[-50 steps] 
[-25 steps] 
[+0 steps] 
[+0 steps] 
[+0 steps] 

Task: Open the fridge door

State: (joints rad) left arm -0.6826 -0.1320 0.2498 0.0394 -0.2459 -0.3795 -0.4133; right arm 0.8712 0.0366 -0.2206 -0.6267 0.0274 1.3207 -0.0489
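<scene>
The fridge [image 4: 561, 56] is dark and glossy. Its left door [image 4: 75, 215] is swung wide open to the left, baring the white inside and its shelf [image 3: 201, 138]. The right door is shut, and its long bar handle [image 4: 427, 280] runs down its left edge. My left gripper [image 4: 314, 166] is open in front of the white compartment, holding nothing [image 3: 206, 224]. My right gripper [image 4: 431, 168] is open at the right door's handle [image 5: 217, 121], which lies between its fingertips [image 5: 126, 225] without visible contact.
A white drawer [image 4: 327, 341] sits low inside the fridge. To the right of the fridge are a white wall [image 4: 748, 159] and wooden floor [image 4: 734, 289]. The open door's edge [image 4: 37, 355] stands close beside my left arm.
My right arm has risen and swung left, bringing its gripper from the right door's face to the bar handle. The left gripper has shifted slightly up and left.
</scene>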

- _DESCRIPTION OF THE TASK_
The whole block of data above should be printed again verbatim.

- _TASK SOLUTION_
[-50 steps] 
[-25 steps] 
[+0 steps] 
[+0 steps] 
[+0 steps] 

Task: Open the fridge door

State: (joints rad) left arm -0.6826 -0.1320 0.2498 0.0394 -0.2459 -0.3795 -0.4133; right arm 0.8712 0.0366 -0.2206 -0.6267 0.0274 1.3207 -0.0489
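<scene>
The fridge [image 4: 561, 56] is dark and glossy. Its left door [image 4: 75, 215] is swung wide open to the left, baring the white inside and its shelf [image 3: 201, 138]. The right door is shut, and its long bar handle [image 4: 427, 280] runs down its left edge. My left gripper [image 4: 314, 166] is open in front of the white compartment, holding nothing [image 3: 206, 224]. My right gripper [image 4: 431, 168] is open at the right door's handle [image 5: 217, 121], which lies between its fingertips [image 5: 126, 225] without visible contact.
A white drawer [image 4: 327, 341] sits low inside the fridge. To the right of the fridge are a white wall [image 4: 748, 159] and wooden floor [image 4: 734, 289]. The open door's edge [image 4: 37, 355] stands close beside my left arm.
My right arm has risen and swung left, bringing its gripper from the right door's face to the bar handle. The left gripper has shifted slightly up and left.
</scene>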

The full answer has been given.